Pour ce qui est du bateau lui-même, elle admet d’emblée qu’en 1996 certains problèmes structurels n’étaient pas de nature à aider les coureurs. « Entre autre, on croyait à cette époque là que si le bateau se retournait, la vague suivante allait faire de même en le ramenant dans sa position initial. Il faut bien se l’avouer, c’était vachement naïf. Et de plus, comme les roofs étaient conçu très petit, ils n’étaient conséquemment d’aucun secours si le bateau se retournait. Au contraire ! Ils rendaient la tâche de ramener le bateau dans sa position normal encore plus difficile ». Georges Leblanc abonde lui aussi dans le même sens. « Avec des roofs petit comme ça, ça rendait presque le bateau plus stable lorsqu’il était retourné, » blague-t-il cyniquement. « Même aujourd’hui, il ne faut pas se bercer d’illusion. Si un bateau se retourne, avec la voile et le mât pointant vers le fond, je peux vous dire que le ramener dans sa position initiale est une chose plus facile à dire qu’à faire. Et à ce compte là, même les tests de retournement aussi utiles soient-ils ne répondent pas de façon définitive et absolue à toutes les questions. »
Quoi qu’il en soit, il est impossible de faire l’économie d’un débat sur la sécurité lorsque pareils drames se produisent. Certains vont même jusqu’à remettre en question l’utilité de semblables courses. Il est cependant indéniable qu’à l’heure où la popularité des sports extrêmes est à la hausse, la voile demeure un sport écologique qui dispose de tous les atouts pour attirer de plus en plus d’adeptes. Mais la sécurité a fait des bonds de géant aux cours des dernières années, et la formation des marins est quant à elle beaucoup plus complète. Ils suivent des stages sur la sécurité et la survie. Ils s’exercent afin de maîtriser les différents protocoles d’interventions qui doivent être rapidement mis en place lors de situation critiques.

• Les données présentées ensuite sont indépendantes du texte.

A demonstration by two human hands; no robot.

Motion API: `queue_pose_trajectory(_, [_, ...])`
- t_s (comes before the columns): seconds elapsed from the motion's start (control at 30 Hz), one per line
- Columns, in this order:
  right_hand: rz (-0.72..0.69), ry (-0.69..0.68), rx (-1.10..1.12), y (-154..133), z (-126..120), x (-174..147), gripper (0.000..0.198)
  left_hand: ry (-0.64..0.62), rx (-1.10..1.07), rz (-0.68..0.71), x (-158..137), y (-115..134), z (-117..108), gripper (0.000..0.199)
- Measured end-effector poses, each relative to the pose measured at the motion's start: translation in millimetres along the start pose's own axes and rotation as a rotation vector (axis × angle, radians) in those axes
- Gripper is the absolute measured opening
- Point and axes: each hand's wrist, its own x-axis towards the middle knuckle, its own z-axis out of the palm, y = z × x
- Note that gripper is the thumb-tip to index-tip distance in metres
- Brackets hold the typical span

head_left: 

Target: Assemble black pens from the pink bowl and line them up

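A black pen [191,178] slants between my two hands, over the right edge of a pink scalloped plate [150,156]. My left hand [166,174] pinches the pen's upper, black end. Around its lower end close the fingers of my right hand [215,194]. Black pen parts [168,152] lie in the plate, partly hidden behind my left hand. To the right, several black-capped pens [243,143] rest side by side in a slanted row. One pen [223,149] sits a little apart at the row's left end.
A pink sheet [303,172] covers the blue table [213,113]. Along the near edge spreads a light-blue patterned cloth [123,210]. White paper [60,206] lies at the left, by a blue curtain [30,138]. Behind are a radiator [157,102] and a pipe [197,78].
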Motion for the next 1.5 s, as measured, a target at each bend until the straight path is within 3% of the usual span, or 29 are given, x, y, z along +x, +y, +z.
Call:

Tout cela ne ramènera pas Gerry Roufs… Un parc public porte son nom dans sa ville natale. De mon côté, je tente de convaincre la ville de Québec d’honorer celui que beaucoup d’adeptes de la voile surnomme le Gilles Villeneuve de la course au large. D’ailleurs les deux hommes ont d’étranges ressemblances autant mentalement que physiquement. Dix ans plus tard je me demande toujours ce que les marins vont chercher dans ces déserts de vent et de vagues au milieu de nulle part. Je me risque à penser et à croire qu’ils sont peut-être engagés dans une quête inlassable de cet infini pour lequel nous sommes faits. Mais pourquoi aller chercher si loin ce qui est parfois si proche ? Une chose est sûre, cet incompréhensible assaut en solitaire des plus dangereuses contrés du monde suscite chez les humbles terriens que nous sommes fascination et admiration. Peut-être parce qu’il nous procure cet indispensable part d’un rêve qui est pour la majorité d’entre nous inaccessible. Après tout, On ne peut pas vivre sans rêve.